Accessing global git configuration or git/ssh/gpg credentials might be tricky in sandbox situations. Not accessing credentials is even better, probably by leveraging ssh-agent/gpg-agent and such.

If this other needs for credentials, keychain/wallet~ish subsystems are not standardized yet afaik. or org.freedesktop.portal.Secret is there for it? it might need checking. As an example, I see that Chromium making it a CLI argument to enable, https://wiki.archlinux.org/title/KDE_Wallet#KDE_Wallet_for_Chrome_and_Chromium


Other related projects, also working on cross platform support;

  • lapce - uses custom UI lib, over wgpu
  • alacritty - uses winit & glutin
  • sublime text - non-foss, uses gtk4 afaik, suffers from input method issues on some setups

furkanmustafa avatar Jan 30 '24 11:01 furkanmustafa

Except that it is supported only by canonical and locked down by them. There is pretty much zero chance of use outside of ubuntu.

well, you can install snaps on other distros too, like for example all big distros

theArianit avatar Jan 30 '24 12:01 theArianit

This is a tracking issue for our plan for Linux support.

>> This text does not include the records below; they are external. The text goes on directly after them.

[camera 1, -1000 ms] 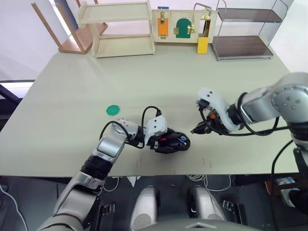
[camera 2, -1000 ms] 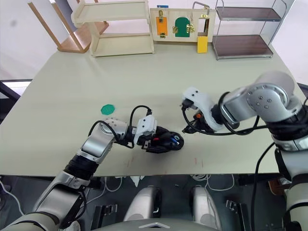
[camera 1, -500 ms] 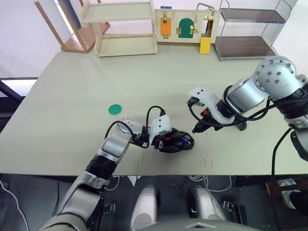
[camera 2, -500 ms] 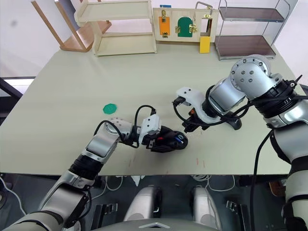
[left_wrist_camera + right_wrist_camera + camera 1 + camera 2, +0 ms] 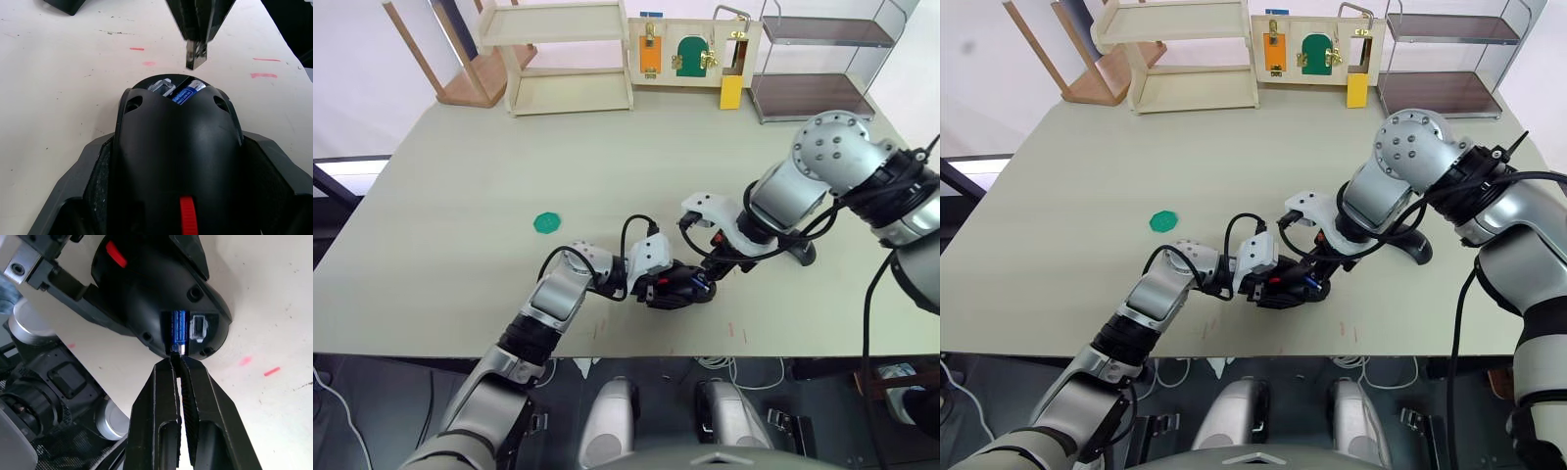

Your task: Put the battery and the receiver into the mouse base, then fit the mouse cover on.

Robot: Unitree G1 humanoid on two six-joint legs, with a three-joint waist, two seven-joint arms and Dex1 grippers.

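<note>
My left gripper (image 5: 658, 286) is shut on the black mouse base (image 5: 677, 287) near the table's front edge, its fingers (image 5: 98, 171) at either flank. The blue battery (image 5: 180, 328) lies in a recess at the base's open end, beside a small pale slot (image 5: 199, 328). My right gripper (image 5: 711, 277) is shut on the tiny grey receiver (image 5: 195, 55), which hangs just off that open end, close to the battery (image 5: 188, 93). The glossy black mouse cover (image 5: 803, 257) lies on the table to the right, behind my right arm.
A flat green disc (image 5: 545, 222) lies to the left of the base. Along the back edge stand a wooden shelf (image 5: 568, 59), a latch board (image 5: 690, 54), a yellow block (image 5: 731, 93) and a wire rack (image 5: 813, 69). Red marks (image 5: 264, 75) dot the table by the base.
My right gripper has swung left and down with the receiver, from well right of the base to its open end. My left gripper has kept hold of the base.
</note>
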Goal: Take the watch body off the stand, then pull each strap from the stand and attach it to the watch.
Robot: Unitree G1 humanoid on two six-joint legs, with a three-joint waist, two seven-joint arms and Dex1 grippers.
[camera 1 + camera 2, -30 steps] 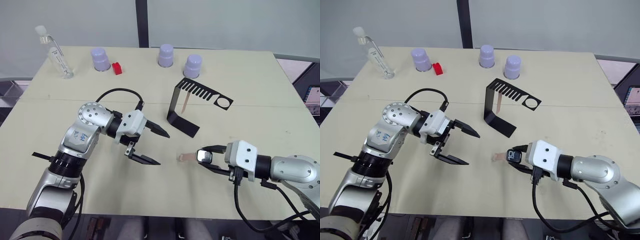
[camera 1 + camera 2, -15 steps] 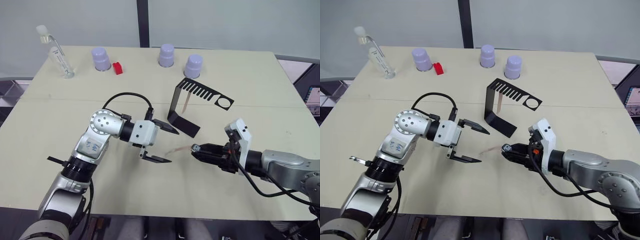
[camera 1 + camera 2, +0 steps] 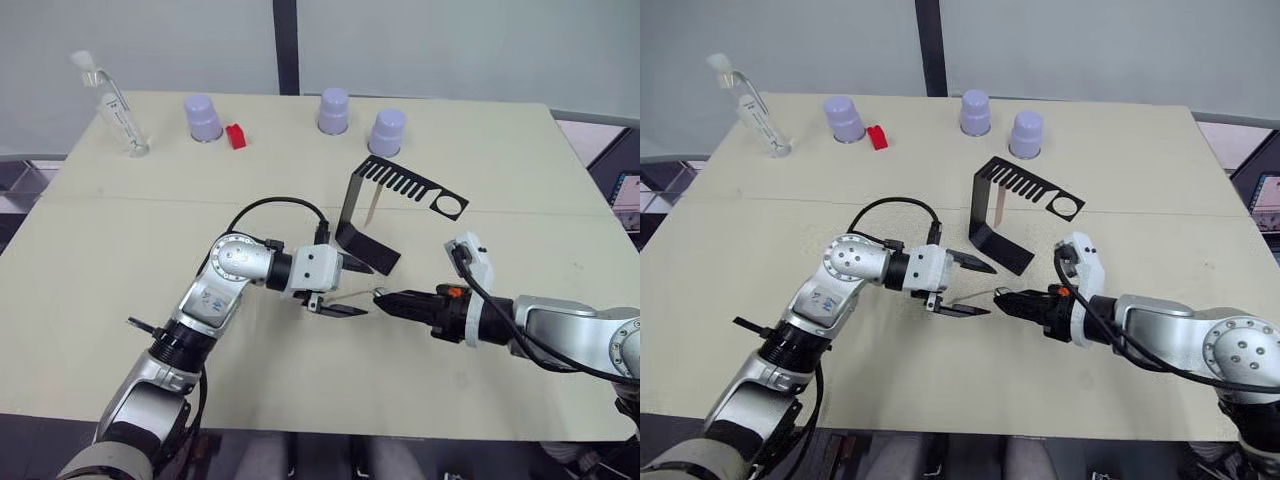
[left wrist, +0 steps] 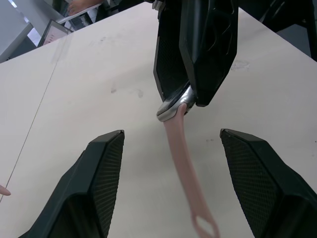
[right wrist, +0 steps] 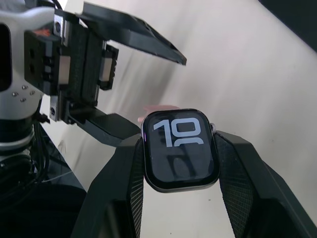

Let’s not get into a debate about X11 vs Wayland here. If you’d like to discuss the merits/downsides of them, please open a separate GitHub discussion.

Same goes for packaging approaches. If you have opinions on the matter, please open a discussion.

maxdeviant avatar Jan 30 '24 13:01 maxdeviant

I suggest contacting the warp.dev to perhaps discuss the solution they use to achieve the same thing. The experience has always been great on macOS and Linux with Warp, and this is also a Rust project with (IIRC) a custom renderer.